- _Raw data_
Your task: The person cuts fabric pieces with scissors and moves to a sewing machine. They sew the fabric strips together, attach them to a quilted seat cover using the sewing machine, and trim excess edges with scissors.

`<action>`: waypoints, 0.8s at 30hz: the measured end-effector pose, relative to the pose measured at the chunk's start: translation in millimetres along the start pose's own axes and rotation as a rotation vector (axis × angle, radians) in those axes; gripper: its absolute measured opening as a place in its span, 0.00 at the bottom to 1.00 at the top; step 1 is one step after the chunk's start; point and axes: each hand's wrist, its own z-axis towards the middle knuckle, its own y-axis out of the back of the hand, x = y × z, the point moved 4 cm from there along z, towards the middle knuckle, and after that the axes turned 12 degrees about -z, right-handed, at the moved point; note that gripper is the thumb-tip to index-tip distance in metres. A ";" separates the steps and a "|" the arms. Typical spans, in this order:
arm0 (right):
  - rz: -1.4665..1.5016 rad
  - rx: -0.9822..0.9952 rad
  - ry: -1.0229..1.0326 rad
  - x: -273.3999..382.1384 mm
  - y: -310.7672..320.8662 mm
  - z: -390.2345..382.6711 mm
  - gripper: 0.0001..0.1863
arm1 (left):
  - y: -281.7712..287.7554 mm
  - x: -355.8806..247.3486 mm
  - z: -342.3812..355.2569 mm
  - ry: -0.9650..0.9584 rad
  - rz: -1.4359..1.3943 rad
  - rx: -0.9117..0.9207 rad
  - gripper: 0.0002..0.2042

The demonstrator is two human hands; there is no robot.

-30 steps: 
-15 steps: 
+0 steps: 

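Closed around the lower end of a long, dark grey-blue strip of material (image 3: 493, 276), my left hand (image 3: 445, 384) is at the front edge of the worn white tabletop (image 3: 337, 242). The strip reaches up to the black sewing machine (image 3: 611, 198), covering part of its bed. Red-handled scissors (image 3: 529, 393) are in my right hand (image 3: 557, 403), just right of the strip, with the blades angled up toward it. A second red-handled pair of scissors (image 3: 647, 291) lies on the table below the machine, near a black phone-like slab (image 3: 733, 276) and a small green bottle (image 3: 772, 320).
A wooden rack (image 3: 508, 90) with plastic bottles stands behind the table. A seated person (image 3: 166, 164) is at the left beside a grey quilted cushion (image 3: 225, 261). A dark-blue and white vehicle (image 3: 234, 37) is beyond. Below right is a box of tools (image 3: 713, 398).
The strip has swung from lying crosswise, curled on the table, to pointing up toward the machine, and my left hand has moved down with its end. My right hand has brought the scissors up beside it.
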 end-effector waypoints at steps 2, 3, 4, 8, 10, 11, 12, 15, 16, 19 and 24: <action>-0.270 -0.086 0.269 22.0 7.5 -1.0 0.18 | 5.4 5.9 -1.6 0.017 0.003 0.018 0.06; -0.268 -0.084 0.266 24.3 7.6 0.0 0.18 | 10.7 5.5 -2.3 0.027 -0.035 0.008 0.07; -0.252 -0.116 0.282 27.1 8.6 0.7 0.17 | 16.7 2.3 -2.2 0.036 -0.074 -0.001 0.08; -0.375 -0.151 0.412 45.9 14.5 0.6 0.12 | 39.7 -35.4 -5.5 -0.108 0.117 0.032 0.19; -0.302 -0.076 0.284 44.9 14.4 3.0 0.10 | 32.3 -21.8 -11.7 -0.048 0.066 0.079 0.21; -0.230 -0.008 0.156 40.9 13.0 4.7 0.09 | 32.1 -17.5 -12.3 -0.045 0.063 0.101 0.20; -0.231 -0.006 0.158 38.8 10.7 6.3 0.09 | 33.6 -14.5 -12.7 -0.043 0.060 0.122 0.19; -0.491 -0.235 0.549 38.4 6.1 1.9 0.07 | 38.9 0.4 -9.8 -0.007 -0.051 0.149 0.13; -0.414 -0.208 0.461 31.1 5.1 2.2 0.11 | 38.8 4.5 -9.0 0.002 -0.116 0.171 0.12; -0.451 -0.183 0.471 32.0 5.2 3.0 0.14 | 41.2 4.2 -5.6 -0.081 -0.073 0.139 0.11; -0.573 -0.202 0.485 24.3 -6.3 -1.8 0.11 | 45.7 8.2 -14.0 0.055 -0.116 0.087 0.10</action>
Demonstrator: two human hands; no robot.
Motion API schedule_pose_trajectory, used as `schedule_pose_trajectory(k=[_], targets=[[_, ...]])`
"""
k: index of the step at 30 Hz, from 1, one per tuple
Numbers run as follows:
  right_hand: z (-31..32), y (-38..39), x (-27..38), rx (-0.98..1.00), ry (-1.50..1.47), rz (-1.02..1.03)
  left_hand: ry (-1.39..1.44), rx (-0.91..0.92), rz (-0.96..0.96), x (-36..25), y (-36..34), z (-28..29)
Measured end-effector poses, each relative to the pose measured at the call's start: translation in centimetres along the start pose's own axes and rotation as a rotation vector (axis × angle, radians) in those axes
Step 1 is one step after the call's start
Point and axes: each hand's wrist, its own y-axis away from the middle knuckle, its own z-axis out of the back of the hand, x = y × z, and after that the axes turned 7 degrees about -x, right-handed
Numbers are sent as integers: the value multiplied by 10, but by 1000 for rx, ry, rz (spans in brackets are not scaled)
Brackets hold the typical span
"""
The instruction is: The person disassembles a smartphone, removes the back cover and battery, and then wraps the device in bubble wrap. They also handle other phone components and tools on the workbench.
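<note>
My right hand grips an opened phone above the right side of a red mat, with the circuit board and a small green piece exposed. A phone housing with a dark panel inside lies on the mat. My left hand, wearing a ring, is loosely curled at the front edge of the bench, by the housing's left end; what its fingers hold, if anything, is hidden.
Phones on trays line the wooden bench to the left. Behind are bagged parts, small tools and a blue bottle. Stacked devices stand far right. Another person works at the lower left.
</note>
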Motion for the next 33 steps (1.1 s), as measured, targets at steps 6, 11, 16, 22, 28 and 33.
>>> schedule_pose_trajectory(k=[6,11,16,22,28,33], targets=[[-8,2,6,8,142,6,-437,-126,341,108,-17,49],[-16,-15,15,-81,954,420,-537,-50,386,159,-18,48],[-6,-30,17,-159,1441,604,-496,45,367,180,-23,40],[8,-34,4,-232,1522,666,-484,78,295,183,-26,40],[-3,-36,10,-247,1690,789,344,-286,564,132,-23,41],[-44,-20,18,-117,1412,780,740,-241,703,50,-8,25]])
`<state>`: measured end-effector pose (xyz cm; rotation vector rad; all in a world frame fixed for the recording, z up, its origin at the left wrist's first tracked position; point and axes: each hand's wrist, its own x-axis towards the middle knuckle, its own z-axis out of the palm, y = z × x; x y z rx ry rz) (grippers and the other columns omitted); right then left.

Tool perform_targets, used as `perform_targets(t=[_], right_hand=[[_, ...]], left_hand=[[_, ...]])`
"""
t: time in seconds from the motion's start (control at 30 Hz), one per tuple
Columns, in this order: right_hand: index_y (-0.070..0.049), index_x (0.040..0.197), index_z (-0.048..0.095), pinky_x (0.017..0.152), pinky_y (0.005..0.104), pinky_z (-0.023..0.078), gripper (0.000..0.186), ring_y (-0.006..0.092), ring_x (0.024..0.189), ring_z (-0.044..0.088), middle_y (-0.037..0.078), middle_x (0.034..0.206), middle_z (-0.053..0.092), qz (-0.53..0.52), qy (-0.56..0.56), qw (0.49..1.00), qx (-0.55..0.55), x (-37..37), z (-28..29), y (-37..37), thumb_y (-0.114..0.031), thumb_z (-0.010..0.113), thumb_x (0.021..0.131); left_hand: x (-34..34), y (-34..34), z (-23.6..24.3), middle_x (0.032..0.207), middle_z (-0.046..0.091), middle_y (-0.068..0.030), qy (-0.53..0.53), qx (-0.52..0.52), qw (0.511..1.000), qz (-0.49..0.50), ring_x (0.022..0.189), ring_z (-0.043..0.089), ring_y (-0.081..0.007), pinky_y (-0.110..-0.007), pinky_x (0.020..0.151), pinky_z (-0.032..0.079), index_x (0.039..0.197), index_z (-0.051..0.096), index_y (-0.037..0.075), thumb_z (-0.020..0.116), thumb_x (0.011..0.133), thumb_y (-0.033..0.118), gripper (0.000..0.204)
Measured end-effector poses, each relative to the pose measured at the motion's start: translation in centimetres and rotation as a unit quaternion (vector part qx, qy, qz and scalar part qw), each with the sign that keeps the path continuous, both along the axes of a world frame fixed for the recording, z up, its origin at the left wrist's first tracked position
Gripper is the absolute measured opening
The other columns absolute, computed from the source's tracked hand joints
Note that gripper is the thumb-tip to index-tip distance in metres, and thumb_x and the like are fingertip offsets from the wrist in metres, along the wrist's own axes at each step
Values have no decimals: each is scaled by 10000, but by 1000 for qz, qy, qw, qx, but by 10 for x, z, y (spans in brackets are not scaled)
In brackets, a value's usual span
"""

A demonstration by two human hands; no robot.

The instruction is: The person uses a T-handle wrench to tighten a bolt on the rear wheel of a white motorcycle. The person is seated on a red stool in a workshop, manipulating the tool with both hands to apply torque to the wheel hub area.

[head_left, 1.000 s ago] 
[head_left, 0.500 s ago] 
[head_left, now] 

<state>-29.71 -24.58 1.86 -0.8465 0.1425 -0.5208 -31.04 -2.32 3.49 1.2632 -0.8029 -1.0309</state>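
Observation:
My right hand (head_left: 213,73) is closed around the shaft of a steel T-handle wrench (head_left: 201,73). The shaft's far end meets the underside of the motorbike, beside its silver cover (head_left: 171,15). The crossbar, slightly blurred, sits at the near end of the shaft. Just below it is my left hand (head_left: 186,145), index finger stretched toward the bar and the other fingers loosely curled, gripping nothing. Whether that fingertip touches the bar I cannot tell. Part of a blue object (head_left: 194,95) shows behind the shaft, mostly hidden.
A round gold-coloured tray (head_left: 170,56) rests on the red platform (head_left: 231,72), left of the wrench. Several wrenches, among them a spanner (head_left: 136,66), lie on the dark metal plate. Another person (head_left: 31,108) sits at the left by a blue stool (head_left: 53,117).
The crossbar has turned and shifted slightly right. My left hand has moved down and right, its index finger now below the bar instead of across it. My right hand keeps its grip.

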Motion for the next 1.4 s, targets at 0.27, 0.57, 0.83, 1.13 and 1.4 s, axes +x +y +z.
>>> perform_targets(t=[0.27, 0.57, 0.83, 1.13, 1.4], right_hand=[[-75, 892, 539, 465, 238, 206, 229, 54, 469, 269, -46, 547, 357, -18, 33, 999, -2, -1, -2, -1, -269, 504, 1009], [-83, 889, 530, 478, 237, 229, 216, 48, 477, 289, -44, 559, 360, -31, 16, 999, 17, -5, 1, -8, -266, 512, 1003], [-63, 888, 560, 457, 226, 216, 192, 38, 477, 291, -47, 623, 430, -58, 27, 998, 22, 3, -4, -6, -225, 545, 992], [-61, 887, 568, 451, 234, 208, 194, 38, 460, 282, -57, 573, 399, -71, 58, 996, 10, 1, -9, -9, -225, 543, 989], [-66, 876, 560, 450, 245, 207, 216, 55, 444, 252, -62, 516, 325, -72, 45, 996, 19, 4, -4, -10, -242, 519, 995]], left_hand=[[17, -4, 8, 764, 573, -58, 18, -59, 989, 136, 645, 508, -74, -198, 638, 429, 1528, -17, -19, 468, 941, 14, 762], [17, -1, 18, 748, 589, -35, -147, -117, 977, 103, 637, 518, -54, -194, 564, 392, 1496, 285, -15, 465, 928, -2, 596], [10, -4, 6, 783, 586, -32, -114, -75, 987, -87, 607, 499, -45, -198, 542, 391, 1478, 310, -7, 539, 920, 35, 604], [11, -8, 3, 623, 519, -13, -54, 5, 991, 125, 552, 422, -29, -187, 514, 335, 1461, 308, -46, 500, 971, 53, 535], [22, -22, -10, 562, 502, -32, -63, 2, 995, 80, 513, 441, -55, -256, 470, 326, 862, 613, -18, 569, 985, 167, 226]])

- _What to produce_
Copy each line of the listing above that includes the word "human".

- _Written response_
The demonstrator is two human hands; there is no robot.
Demonstrator: two human hands; no robot.
A demonstration by two human hands; no robot.

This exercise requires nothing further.